## [EXERCISE OBJECTIVE]
The required answer is the data below, restated word for word with images omitted.

## [INPUT DATA]
====
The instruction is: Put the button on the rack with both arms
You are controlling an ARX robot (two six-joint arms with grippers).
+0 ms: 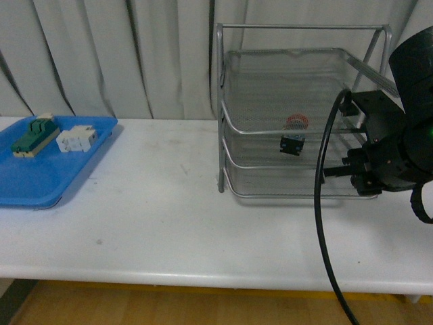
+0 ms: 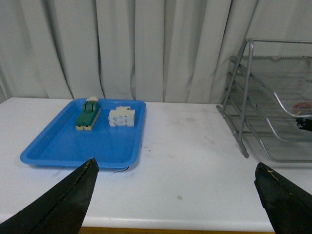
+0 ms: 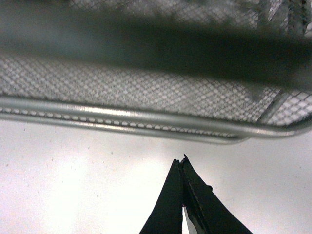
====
## [EXERCISE RESPONSE]
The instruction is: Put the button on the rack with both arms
You are controlling an ARX robot (two six-joint arms with grippers).
+0 ms: 
+0 ms: 
+0 ms: 

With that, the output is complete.